Method We will conduct an online discrete choice experiment with ~400 physiotherapist members of the APA who are currently registered and practicing. Participants will indicate their agreement with the initial six APA Choosing Wisely recommendations (strongly agree/agree/unsure/disagree/strongly disagree). Recommendations will then be re-worded according to the following attributes: i) solution (3-level): alternative not provided (1), mentioned at the beginning (2), or mentioned at the end (3); ii) directness (2-level): ‘don’t’ or ‘do’ vs ‘consider avoiding’ or ‘don’t routinely’; and iii) action (2-level): ‘don’t do’ vs. ‘do’. Participant will be given 18 scenarios (3 pairwise comparisons for each recommendation) and select which recommendations they would be most willing to follow. Descriptive statistics will identify recommendations participants are most willing to follow. Mixed logit models (using NLOGIT software) will identify attribute levels important for acceptance and the probability a participant will adopt a recommendation.

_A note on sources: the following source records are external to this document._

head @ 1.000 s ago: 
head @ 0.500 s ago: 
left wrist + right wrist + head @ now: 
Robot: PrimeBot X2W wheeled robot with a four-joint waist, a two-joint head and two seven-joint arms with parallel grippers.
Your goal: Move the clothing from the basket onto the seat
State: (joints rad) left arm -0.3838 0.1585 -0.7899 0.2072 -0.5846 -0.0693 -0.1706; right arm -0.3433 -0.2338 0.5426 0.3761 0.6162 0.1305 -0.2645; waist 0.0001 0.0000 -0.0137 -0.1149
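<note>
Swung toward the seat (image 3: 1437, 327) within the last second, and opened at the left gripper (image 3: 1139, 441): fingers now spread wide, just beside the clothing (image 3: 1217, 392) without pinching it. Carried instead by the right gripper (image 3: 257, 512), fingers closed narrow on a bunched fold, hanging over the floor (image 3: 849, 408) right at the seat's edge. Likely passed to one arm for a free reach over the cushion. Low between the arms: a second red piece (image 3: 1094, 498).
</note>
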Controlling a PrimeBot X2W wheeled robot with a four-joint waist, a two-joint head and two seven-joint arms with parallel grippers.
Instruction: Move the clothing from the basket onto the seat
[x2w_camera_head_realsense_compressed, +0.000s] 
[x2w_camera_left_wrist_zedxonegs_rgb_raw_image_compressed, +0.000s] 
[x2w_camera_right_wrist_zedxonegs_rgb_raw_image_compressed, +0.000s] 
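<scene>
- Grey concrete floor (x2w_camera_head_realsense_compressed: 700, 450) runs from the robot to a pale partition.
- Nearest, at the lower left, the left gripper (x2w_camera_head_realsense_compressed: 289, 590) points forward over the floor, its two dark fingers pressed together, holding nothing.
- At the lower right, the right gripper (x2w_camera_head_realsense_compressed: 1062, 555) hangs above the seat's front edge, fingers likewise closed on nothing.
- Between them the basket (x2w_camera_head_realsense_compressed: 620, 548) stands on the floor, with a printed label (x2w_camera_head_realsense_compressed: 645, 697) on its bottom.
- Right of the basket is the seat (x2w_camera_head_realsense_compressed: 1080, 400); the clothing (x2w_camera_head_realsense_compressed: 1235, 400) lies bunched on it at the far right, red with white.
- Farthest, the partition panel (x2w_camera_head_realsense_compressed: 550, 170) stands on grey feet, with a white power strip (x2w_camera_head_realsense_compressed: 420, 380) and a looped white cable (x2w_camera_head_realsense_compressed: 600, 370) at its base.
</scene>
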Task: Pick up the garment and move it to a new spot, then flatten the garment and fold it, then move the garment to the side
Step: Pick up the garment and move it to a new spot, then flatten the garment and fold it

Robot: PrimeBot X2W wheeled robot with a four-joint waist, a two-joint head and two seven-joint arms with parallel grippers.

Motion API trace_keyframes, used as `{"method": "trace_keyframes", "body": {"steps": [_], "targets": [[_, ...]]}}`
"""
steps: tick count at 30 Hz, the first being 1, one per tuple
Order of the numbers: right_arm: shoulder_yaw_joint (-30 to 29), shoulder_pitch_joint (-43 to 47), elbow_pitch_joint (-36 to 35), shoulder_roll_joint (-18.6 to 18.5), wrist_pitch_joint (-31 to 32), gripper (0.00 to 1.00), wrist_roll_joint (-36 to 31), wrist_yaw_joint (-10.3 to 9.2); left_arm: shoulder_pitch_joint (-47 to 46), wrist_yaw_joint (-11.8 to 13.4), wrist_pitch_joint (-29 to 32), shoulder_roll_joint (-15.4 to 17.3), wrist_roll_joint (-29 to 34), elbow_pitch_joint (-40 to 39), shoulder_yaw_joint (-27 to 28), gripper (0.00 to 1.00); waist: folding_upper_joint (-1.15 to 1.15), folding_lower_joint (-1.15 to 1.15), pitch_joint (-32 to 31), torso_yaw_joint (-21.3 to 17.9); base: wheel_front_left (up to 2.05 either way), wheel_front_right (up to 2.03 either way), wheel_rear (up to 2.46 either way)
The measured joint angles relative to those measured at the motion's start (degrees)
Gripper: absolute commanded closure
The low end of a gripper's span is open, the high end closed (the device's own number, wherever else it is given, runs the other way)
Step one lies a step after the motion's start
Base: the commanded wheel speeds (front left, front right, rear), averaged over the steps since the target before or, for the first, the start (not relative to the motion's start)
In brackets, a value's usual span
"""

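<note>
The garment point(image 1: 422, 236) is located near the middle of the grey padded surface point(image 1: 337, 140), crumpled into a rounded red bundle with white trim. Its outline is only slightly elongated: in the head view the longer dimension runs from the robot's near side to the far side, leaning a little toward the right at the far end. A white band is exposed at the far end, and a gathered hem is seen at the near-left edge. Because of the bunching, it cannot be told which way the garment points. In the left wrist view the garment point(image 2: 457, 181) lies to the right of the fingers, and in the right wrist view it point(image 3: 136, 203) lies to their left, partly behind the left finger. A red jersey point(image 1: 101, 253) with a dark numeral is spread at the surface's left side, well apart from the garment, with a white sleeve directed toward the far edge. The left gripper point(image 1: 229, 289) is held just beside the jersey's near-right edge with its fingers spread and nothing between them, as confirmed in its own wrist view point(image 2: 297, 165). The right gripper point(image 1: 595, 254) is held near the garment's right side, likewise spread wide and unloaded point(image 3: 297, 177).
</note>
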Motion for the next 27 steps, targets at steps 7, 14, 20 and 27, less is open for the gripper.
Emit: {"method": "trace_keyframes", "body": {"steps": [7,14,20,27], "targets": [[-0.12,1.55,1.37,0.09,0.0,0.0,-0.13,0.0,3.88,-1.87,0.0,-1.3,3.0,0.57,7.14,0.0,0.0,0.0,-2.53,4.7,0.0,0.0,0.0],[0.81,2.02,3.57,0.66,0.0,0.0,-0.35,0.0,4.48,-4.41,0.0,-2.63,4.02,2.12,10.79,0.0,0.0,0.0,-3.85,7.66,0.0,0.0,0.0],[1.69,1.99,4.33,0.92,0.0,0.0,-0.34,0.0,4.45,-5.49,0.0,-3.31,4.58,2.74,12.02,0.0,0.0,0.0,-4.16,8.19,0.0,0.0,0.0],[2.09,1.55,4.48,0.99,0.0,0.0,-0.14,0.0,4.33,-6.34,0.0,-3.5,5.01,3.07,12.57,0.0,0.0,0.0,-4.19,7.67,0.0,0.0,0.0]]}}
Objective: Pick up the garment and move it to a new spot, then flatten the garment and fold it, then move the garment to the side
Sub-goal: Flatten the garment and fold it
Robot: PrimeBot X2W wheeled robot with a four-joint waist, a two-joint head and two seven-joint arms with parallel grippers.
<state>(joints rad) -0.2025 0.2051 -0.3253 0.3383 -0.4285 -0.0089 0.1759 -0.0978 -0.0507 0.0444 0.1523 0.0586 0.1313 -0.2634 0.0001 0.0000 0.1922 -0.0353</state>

Results The protocol for this study will be presented at this conference.

Conclusions Choosing Wisely recommendations are intended to reduce low-value care by facilitating open patient-therapist communication. However, the wording of these recommendations could either support or prevent adoption. For example recommendations to ‘avoid low-value care’ could threaten clinicians and prevent adoption, while recommendations to ‘replace low-value care with high-value care’ could do the opposite. Further, research has demonstrated that specific recommendations can reduce inappropriate test ordering from physicians managing people with low back pain, while vague recommendations can do the opposite. Globally, over 1200 Choosing Wisely recommendations are published across numerous health disciplines, but no one has investigated how the wording of these recommendations could increase acceptance and adoption. Understanding how the wording of Choosing Wisely recommendations influences acceptance is the first step towards implementation activities to reduce low-value physiotherapy and potentially low-value care across the 200+professional societies with Choosing Wisely lists worldwide.